» **Task goal**: State how many lines of the records below contain the word "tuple", giving the number and nothing else.

» **Raw data**:
__________
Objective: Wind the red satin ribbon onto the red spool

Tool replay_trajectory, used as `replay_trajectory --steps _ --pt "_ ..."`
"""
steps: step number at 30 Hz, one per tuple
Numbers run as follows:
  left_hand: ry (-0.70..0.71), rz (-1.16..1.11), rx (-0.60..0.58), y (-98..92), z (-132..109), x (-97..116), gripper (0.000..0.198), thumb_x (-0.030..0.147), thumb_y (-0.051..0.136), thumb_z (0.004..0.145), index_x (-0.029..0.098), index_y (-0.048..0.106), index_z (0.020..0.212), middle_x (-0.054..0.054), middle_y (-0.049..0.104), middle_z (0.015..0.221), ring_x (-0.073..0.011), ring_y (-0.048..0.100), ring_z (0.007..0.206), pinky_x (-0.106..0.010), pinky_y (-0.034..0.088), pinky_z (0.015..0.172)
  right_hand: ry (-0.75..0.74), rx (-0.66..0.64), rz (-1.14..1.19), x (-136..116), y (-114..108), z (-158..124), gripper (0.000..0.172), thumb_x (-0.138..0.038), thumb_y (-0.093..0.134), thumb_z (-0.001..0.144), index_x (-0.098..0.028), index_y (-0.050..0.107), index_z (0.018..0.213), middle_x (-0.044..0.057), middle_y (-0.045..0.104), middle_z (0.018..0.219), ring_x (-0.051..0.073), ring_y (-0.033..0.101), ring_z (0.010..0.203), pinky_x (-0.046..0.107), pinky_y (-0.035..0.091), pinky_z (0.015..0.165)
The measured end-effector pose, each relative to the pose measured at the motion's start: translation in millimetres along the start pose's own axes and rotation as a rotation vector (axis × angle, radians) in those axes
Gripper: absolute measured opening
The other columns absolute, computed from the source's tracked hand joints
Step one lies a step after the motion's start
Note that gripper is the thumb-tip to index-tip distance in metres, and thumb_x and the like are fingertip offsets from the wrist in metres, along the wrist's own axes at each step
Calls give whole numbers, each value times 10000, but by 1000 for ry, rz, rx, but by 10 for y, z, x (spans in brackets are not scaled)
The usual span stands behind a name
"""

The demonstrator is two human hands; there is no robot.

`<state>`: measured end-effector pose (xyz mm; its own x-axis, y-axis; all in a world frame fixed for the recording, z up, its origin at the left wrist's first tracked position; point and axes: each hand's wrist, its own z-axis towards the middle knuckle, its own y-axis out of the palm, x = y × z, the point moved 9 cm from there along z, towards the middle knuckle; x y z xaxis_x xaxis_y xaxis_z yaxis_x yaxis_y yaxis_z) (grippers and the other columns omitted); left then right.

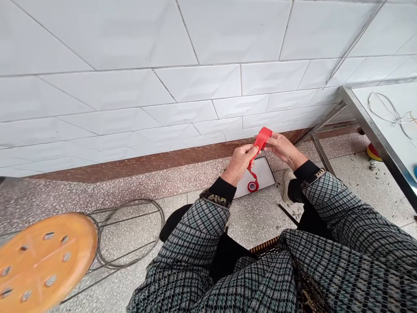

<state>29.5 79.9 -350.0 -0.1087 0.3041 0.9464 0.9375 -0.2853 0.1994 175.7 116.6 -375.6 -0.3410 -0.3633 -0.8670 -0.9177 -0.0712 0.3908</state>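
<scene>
A red ribbon (pixel 262 138) is stretched between my hands in front of the wall's foot. My left hand (pixel 240 161) pinches it, thumb on top. My right hand (pixel 284 150) is closed around the ribbon's upper, folded end, with its fingertips partly hidden behind it. From my left hand a twisted length hangs down to a small ribbon roll (pixel 252 186). The roll is over a shallow white box (pixel 265 171) with a dark edge on the floor.
An orange stool (pixel 45 261) with a holed seat and wire legs lies on its side at the left. At the right stands a metal-framed table (pixel 365 117) with thin wires (pixel 391 113) on top. A red and yellow roll (pixel 373 152) is beneath it. White tiles (pixel 208 82) cover the wall ahead.
</scene>
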Motion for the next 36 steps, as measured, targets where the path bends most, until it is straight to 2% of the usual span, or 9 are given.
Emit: replay_trajectory --steps 4,8,10,14,16,24,29,33,36 --pt "12 47 51 -42 3 -6 479 642 786 802 171 701 781 78 423 492 -61 309 411 -242 233 443 59 -22 89 76 47 -12 314 -303 946 701 -194 781 944 44 811 895 124 701 742 194 561 621" --pt "93 117 71 -48 17 40 478 631 778 820 172 680 731 38 520 546 -77 437 451 -239 325 475 112 -82 146 125 143 -38 248 -314 915 732 -180 765 877 83 825 937 132 702 735 194 567 604" --pt "85 108 55 -24 24 15 483 640 774 826 178 665 733 37 520 537 -85 452 445 -243 340 476 120 -91 170 142 178 -41 209 -307 890 754 -182 761 861 94 832 949 138 699 725 199 571 592" --pt "28 76 65 -5 15 -36 472 636 770 832 181 662 768 83 391 515 -59 279 416 -241 202 433 149 -69 216 193 198 -33 140 -268 843 788 -180 762 861 95 840 968 128 689 700 183 570 568" --pt "32 102 76 4 3 -15 469 628 767 830 175 664 764 84 376 530 -57 261 449 -239 191 453 151 -67 239 200 201 -25 120 -256 827 803 -178 764 869 94 844 982 122 688 692 177 574 568" --pt "120 193 132 -37 -5 81 385 538 702 868 171 684 752 49 470 558 -107 404 560 -254 327 558 147 -58 287 179 193 -24 73 -185 777 862 -181 759 932 90 846 1004 120 692 677 178 571 564" --pt "169 156 147 -59 45 24 368 507 753 856 174 644 743 12 618 679 -122 539 644 -250 431 622 224 -91 343 234 301 -96 72 -203 707 926 -192 743 987 77 849 1056 148 734 758 248 635 689" --pt "224 57 216 -108 60 10 288 391 808 825 192 618 911 -7 706 855 -138 656 722 -253 509 661 274 -91 400 285 322 -125 131 -232 617 990 -191 733 1034 55 844 985 174 751 812 368 670 811" --pt "253 98 182 -81 70 50 339 281 784 837 201 660 1143 2 708 859 -140 677 734 -251 524 675 301 -99 438 327 314 -130 138 -221 588 997 -190 718 1031 35 828 892 183 748 803 447 672 876"
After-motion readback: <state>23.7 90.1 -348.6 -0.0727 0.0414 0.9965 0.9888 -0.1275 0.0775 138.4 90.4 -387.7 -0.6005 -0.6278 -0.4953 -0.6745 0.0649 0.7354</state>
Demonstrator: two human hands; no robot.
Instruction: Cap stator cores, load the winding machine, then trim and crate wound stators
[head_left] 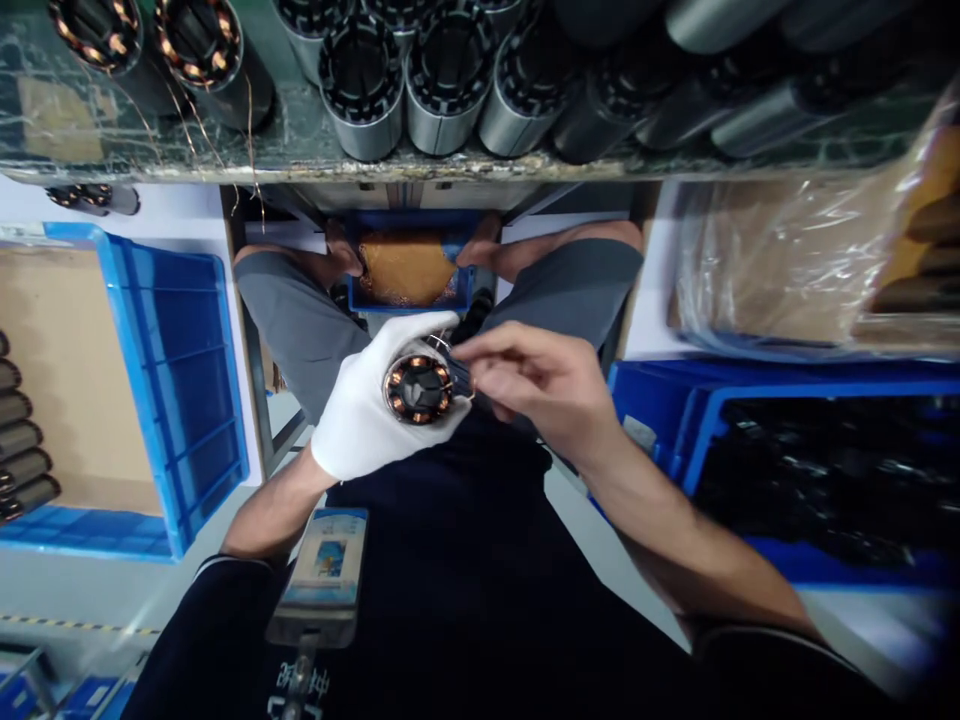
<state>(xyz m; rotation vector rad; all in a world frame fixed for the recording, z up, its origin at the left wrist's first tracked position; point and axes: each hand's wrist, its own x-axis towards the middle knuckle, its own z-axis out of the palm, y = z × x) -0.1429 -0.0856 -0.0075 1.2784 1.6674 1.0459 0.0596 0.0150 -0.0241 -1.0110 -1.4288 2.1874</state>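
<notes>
My left hand [367, 400], in a white glove, is wrapped round a motor stator [418, 390]. Its round end faces up, with copper windings spaced about a black core. Bare and bent at the fingers, my right hand [544, 385] is just right of the stator. Its thumb and index finger are pinched together by thin wire ends [441, 343] at the stator's far side. What exactly sits between those fingertips is too small to make out. A short copper-coloured lead sticks out on the stator's right, near my right fingers.
Several unwound stators [361, 85] stand on the bench shelf [300, 150] ahead, with two wound ones [201, 45] trailing wires at left. Blue crates flank me: one [176, 390] holding stators, another [705, 450] with black parts. A blue bin [410, 300] lies between my feet.
</notes>
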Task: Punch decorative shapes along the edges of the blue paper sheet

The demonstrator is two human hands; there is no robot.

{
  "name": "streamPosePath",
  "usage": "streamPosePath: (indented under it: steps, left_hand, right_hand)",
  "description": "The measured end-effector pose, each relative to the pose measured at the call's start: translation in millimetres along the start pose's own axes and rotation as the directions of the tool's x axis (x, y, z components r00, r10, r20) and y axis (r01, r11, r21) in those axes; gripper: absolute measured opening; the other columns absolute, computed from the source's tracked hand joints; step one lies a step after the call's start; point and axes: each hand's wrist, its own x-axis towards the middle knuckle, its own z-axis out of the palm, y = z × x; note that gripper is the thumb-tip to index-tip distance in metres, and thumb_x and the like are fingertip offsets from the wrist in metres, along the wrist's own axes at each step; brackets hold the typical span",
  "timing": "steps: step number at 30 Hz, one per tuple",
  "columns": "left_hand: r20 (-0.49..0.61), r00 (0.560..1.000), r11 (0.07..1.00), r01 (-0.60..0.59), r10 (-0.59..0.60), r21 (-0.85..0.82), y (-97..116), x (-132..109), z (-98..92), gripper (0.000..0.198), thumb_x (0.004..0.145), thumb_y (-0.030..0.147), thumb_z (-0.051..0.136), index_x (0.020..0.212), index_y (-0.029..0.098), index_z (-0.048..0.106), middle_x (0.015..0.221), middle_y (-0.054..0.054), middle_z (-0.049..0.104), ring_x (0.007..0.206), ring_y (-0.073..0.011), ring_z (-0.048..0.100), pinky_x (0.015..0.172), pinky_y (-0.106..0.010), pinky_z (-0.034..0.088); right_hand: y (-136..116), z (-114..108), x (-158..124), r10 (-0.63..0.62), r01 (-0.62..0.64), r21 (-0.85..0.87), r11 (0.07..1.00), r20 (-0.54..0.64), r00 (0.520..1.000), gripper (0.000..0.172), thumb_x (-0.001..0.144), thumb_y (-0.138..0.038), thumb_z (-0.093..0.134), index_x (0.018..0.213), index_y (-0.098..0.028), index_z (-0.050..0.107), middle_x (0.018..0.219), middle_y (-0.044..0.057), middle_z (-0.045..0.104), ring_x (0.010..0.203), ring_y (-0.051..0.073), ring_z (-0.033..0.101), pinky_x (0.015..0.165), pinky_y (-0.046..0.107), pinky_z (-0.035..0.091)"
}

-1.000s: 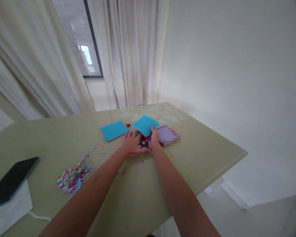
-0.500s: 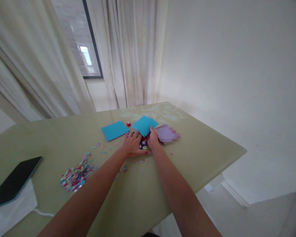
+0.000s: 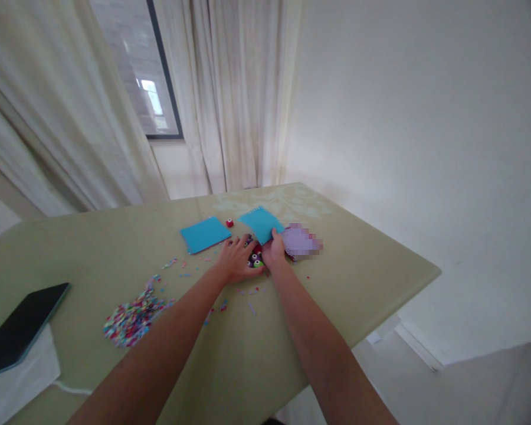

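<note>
My right hand (image 3: 274,250) grips the near corner of a blue card (image 3: 260,222), thumb on top. The card has small cut-out marks along its edges and is held up at a tilt. Fingers spread, my left hand (image 3: 236,260) rests around a cluster of small rounded things (image 3: 256,258) in purple, green and red with white-and-dark tops. Part of that cluster is hidden under my left fingers. Another small red rounded thing (image 3: 229,223) stands behind, between the held card and a flat stack of blue cards (image 3: 206,234).
A blurred-out lilac patterned piece (image 3: 301,241) lies right of my right hand. Many-coloured paper bits (image 3: 133,319) form a heap at the left, with loose scraps around. A dark phone (image 3: 24,324) lies on a white thing (image 3: 30,372) at the table's left.
The view has shifted slightly. The blue card has tilted a little in my right hand, whose thumb sits slightly lower. My left hand stays over the cluster.
</note>
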Motion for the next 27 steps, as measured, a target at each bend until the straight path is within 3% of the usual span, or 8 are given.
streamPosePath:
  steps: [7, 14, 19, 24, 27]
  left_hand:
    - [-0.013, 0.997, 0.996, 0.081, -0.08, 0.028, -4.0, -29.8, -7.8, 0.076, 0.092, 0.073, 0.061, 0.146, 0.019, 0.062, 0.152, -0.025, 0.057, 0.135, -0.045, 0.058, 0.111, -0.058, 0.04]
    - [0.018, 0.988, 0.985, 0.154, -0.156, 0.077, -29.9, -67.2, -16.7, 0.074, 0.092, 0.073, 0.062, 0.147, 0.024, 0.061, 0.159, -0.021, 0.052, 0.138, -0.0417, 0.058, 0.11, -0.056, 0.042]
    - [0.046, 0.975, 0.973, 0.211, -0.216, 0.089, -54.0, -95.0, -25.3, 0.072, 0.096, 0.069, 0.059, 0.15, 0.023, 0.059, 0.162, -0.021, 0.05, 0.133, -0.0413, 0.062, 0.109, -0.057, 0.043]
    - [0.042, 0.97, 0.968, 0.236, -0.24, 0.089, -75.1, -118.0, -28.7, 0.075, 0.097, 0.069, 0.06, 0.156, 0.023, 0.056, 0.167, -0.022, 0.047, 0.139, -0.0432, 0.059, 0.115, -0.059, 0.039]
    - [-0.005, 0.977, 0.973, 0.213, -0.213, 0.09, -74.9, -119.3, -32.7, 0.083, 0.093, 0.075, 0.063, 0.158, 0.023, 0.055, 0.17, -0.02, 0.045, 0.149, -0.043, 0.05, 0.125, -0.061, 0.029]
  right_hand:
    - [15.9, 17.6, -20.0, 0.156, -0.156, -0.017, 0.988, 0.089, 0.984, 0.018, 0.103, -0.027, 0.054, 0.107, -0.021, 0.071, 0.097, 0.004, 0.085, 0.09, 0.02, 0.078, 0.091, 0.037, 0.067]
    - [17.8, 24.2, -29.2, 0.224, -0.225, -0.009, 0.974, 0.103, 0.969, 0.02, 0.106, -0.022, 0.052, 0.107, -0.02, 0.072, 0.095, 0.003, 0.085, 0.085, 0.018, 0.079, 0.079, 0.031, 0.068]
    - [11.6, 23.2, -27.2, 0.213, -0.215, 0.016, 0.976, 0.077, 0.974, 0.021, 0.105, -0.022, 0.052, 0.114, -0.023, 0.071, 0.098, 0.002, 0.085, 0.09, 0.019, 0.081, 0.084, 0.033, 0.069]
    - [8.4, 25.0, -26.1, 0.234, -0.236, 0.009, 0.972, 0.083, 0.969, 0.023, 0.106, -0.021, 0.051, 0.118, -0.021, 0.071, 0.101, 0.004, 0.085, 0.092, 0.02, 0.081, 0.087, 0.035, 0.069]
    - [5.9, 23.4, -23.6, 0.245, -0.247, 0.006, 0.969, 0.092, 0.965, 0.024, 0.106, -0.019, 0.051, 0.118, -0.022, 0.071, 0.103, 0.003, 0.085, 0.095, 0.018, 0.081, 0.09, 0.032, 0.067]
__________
» **Answer to this task**: 2